Thoughts from a few hours with a review build.

Tell me, fellow kids: have any of you ever practised kinhin walking meditation? There are probably more poetic breakdowns but basically, it's about moving very slowly, half-step to half-step, in time with your breath, while trying not to fall over. It's a pleasant way to clear your head after, oh, I don't know, a couple of hours spent banging out some hasty pre-review impressions of a forthcoming video game. And at the risk of causing your eyes to roll permanently backward into your skull, it reminds me strongly of Dark Souls.

Kinhin magnifies your sense of space, you see, turning rooms into valleys, tables into distant plateaus, and that's a Dark Souls mood to the marrow.
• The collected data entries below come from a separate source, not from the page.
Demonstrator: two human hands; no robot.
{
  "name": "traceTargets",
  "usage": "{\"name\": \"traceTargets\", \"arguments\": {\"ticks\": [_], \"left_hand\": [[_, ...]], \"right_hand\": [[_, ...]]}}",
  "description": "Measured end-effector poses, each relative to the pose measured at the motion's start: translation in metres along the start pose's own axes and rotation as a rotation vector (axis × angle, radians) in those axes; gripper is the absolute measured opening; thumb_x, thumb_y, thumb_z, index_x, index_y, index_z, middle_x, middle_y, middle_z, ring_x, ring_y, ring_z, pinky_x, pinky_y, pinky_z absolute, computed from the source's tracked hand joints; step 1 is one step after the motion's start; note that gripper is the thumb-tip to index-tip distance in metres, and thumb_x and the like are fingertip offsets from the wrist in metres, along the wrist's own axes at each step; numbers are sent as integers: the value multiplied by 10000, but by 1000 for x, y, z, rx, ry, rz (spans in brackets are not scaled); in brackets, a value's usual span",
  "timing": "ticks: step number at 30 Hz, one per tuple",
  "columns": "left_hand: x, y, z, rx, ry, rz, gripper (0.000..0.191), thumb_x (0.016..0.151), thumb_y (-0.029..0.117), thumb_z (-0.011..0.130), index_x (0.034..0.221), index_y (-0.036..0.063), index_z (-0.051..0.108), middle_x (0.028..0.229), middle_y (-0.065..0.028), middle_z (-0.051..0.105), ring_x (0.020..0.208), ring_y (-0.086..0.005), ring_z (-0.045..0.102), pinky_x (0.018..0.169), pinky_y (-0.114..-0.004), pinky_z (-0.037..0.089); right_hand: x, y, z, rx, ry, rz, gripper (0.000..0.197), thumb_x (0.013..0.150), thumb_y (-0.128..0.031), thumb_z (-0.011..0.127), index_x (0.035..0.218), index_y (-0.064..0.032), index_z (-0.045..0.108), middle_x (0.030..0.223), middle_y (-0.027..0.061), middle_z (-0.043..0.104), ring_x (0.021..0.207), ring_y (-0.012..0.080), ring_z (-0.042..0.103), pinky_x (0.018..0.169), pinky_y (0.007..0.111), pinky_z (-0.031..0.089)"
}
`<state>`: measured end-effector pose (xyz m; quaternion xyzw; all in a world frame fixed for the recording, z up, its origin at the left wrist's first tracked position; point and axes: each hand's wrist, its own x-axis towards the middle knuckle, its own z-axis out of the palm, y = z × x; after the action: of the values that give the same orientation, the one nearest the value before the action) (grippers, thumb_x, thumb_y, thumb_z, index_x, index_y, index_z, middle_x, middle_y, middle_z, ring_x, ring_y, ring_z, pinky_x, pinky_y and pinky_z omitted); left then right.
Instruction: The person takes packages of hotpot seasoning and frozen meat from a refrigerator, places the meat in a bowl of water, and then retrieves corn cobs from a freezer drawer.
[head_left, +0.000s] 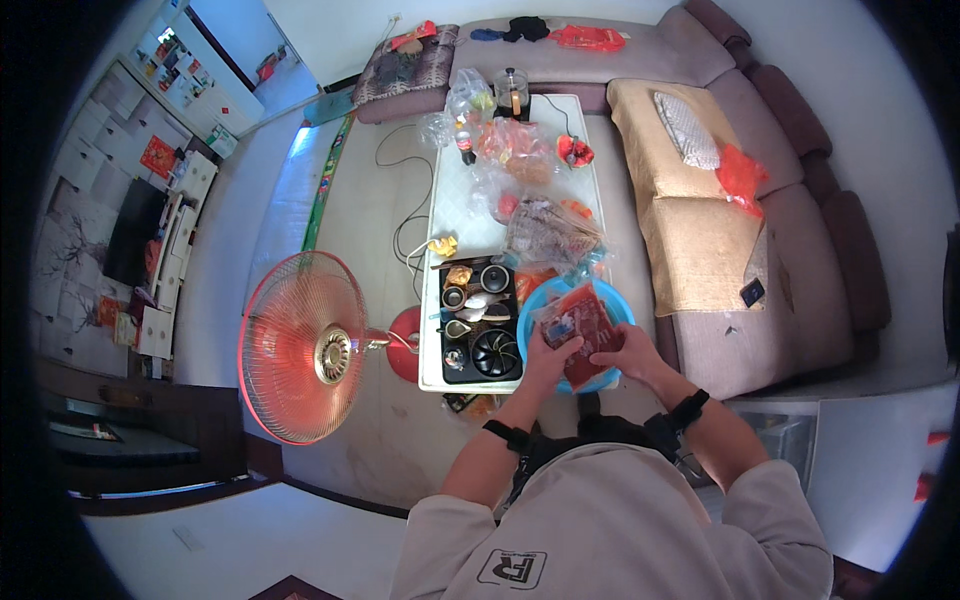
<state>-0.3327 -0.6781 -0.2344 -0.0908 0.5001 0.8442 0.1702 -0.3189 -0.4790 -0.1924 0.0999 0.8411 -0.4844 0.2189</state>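
Both my hands hold a clear plastic packet with red contents (582, 334) above a round blue plastic basin (622, 300). My left hand (550, 358) grips its left side, and my right hand (628, 355) grips its right side. What lies in the basin is mostly hidden by the packet and hands. Just left of the basin, a black tea tray (480, 372) bears a dark lidded teapot (495, 278), small cups and a round black fan-like piece (496, 352). A clear plastic bag with bundled thin sticks or skewers (551, 232) lies beyond the basin.
The long white table (465, 202) also bears plastic bags, a dark drink bottle (465, 144), a glass jug (511, 91) and a cut red fruit (575, 151). A red standing fan (304, 347) is at the left. A sofa (795, 255) runs along the right and far sides.
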Motion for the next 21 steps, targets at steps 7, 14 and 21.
{"name": "traceTargets", "arguments": {"ticks": [7,14,21], "left_hand": [[25,-28,12,-13,122,-147,549,828,69,726,1324,35,493,1206,-92,608,1076,-190,607,916,-323,510],[46,-65,15,-135,128,-324,417,930,165,625,1320,53,530,1206,-67,631,1076,-203,628,946,-347,501],[65,-121,0,-237,138,-535,382,1001,261,533,1327,62,549,1220,-84,648,1060,-217,651,937,-361,518]], "right_hand": [[24,19,-6,439,-79,134,510,721,-217,869,1105,10,621,1038,109,691,923,215,665,832,342,538],[32,59,-3,624,-152,212,504,780,-116,823,1207,6,584,1095,105,673,969,203,666,857,362,555],[44,87,7,648,-157,331,456,811,-101,793,1209,-12,588,1099,93,667,948,221,672,796,388,576]]}}
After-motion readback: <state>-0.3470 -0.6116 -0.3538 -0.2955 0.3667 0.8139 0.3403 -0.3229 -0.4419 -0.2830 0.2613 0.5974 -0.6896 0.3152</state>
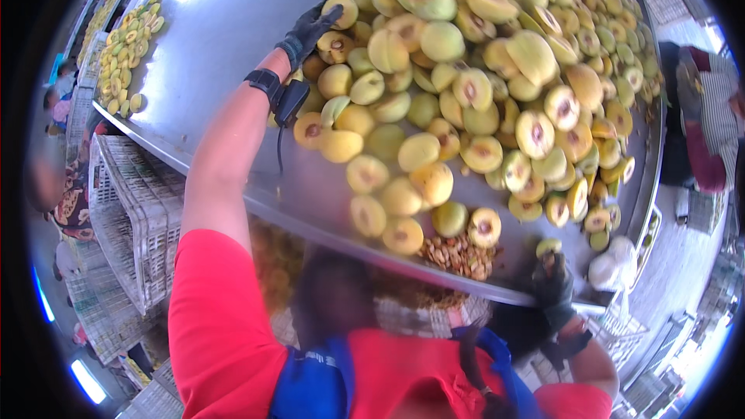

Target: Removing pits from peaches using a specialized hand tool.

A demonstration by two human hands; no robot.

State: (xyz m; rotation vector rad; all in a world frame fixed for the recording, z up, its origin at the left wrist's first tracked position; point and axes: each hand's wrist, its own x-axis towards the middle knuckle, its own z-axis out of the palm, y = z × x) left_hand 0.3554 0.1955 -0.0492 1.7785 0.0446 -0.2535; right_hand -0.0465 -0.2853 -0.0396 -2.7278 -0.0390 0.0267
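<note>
My left hand [311,29], in a dark knit glove, reaches to the near left side of a heap of halved yellow-green peaches [442,41]. Its thumb and fingers close around one peach half [343,13], cut face up. Low at the front right of the metal table [233,29], my gloved right hand [553,285] holds a small greenish peach piece [548,246] at the fingertips. Blur hides whether anything else sits in that palm. Between the hands, a small pile of brown peach pits [463,256] lies along the table's front edge.
A white plastic bag [613,265] rests at the table's right corner. More peach halves [128,58] lie at the far left. Plastic crates [137,215] stand left, below table height. Another person [707,116] stands beyond the right edge. A cabled black device [291,102] sits at my left wrist.
</note>
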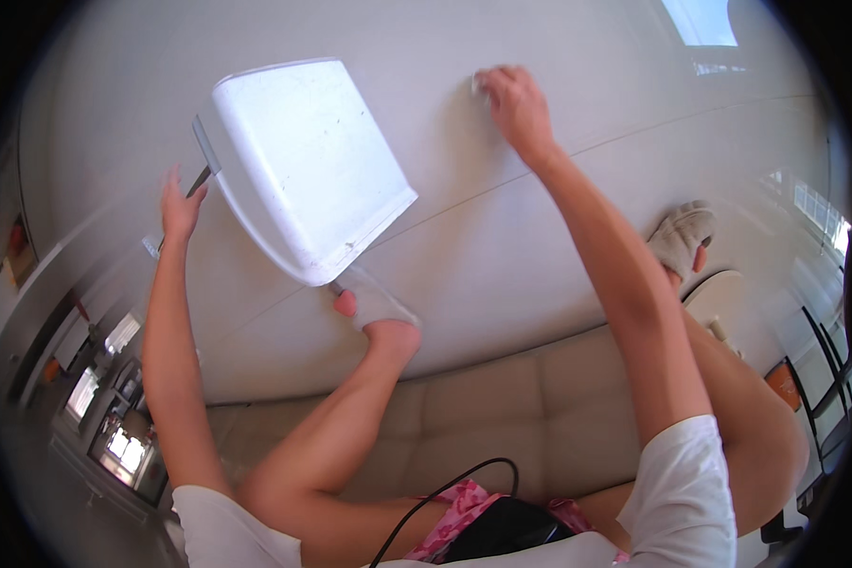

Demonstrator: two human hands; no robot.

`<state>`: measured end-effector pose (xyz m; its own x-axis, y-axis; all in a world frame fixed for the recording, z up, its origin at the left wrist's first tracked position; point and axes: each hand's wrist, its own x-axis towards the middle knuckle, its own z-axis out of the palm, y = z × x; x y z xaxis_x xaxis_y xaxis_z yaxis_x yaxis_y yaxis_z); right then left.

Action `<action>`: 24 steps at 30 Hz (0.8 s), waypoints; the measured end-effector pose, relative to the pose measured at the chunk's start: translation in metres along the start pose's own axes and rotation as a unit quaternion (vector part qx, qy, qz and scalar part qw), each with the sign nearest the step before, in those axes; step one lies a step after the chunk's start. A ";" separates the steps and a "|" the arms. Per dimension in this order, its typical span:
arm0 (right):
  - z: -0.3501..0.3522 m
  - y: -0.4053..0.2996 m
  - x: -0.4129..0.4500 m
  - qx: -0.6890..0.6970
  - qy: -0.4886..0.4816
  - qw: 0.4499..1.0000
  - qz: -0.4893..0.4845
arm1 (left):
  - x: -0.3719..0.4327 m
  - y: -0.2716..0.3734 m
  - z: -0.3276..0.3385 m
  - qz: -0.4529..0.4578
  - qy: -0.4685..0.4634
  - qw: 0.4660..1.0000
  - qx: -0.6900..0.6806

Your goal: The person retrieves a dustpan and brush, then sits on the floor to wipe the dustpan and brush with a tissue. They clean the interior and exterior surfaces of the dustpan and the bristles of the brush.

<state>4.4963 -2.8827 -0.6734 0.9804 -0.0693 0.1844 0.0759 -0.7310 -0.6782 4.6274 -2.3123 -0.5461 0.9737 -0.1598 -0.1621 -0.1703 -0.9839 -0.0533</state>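
A white plastic bin (pixel 319 156) with a grey catch on its side stands or lies on the pale floor before me; which of the two is unclear. My left hand (pixel 181 209) is beside its left side, around a thin dark rod (pixel 198 182) with a small pale end below the wrist. The palm side is hidden. Farther right, my right hand (pixel 517 106) is low over the floor, its fingertips bent onto a small white wad (pixel 478 82), perhaps tissue. Near the bin's lower corner is my foot in a clear or pale slipper (pixel 387 305) with a pink heart-like piece.
A beige tufted sofa (pixel 483 412) is beneath me. My other foot wears a beige slipper (pixel 681 238), near a round pale object (pixel 717 302). Dark metal chair-like frames (pixel 820 369) stand at the right. A black cable (pixel 461 486) loops over my lap. Furniture lines the left edge.
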 end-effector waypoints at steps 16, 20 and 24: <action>-0.045 -0.045 -0.201 -0.020 -0.258 0.965 0.032 | -0.057 0.096 -0.123 0.025 -0.187 0.982 0.005; -0.099 -0.060 -0.263 -0.001 -0.293 0.885 0.361 | -0.094 0.120 -0.165 0.046 -0.141 0.982 0.117; -0.137 -0.086 -0.263 0.262 -0.167 0.760 0.571 | -0.118 0.157 -0.212 0.068 -0.102 0.980 0.158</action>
<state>4.2075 -2.8947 -0.5663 0.4472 -0.2151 -0.8682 -0.8825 0.0522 -0.4675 4.5176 -2.4649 -0.3268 0.8939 -0.2369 -0.3806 -0.3659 -0.8760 -0.3141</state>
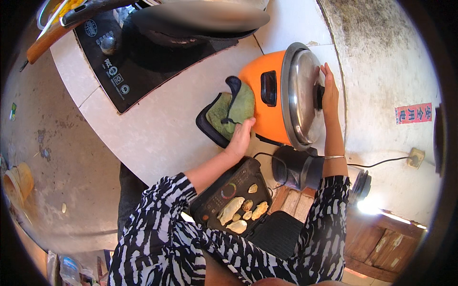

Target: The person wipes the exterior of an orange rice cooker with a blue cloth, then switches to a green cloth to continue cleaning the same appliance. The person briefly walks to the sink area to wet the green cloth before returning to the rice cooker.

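An orange rice cooker (263, 77) stands on the pale tiled counter (161, 111), its glossy metal lid (300, 96) on. My left hand (242, 139) holds a green cloth with black edging (245, 102) against the cooker's side. Part of this cloth is folded and reaches down to the counter; the fingers behind it are hidden. My right hand (330, 94) lies on top of the lid, palm at the black knob (317, 97), with fingers stretched out. A dark window-like panel (268, 88) shows on the cooker's orange side.
A black induction cooktop (121, 78) carries a wok (171, 39) whose handle juts out. Close to my body lies a black appliance with a control dial (214, 200) and several pale pieces. Beside the cooker are a dark appliance (290, 164) and a cord to a wall socket (415, 158).
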Demonstrator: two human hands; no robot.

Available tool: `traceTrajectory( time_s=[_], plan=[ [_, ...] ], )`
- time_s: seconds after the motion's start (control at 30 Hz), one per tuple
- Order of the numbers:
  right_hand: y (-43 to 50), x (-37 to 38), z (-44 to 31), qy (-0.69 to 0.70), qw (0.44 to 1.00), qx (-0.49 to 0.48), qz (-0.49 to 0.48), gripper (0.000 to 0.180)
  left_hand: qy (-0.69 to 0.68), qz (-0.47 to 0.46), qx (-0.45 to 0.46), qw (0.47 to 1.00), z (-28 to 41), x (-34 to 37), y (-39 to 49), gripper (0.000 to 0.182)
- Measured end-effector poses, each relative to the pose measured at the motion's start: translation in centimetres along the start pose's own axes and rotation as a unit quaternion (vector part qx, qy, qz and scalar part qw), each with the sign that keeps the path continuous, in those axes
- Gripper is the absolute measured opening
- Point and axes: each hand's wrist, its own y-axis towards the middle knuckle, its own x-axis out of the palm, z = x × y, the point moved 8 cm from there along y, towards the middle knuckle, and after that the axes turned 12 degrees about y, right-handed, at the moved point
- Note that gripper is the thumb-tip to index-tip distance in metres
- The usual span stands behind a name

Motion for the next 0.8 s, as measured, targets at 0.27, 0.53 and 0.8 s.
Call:
traceTrajectory(
  time_s=[0.27, 0.53, 0.8],
  plan=[
    [0.0, 0.4, -0.4, -0.001, 1.0, 0.009, -0.007, 0.062, -0.001, -0.008, 0.02, 1.0, 2.6, -3.4, 3.7, 0.051],
    [0.0, 0.6, -0.7, 0.001, 1.0, 0.025, -0.012, 0.059, 0.122, -0.052, 0.114, 0.985, 7.3, -4.6, 7.4, 0.043],
    [0.1, 0.8, -1.1, -0.004, 0.999, 0.043, -0.015, 0.057, 0.291, 0.001, 0.407, 0.866, 6.2, -2.4, -0.8, 0.032]
  ],
)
You don't hurry through the game, not unless you've played it so often that avoiding, say a bridge-length deluge of fire is a question of muscle memory. Rather, you inch boldly forth, shield held before you like a crucifix, shoulders clenched, bladder squeaking. You are a lone pawn on the chessboard, facing an endless quantity of queens, rooks and bishops. It's a recipe for caution, to put it mildly, and one consequence is that the world of Dark Souls, an in-itself massive environment, feels absolutely ginormous. Six feet in Lordran are worth six hundred in any other game, simply by virtue of the concentration you're asked to apply to every, potentially fatal centimetre.

Among the many surprises of Sekiro: Shadows Die Twice is that you don't have to linger quite as much on every footfall. Yes, the game's desolate Sengoku-era Japan is absolutely jumping with dreadful people and creatures, many of them lurking in blindspots, and many of them endowed with abilities (e.g. horribly drawn-out back-break attacks) that will slay you instantly. But you are much better able to get around them, or rather over them, thanks to protagonist Sekiro's upgradeable prosthetic arm. Among its basic functions is a grappling hook, which yanks you towards pre-specified points like a shabby, grimdark Spider-Man. Tap it again mid-air and you can latch onto another point without touching down - chaining your leaps into a swooping, aerial tour of some beautiful terracotta rooftops and bamboo-furnished cliffs, leaving unpleasant entities like ogres to choke on the dust from your coat-tails.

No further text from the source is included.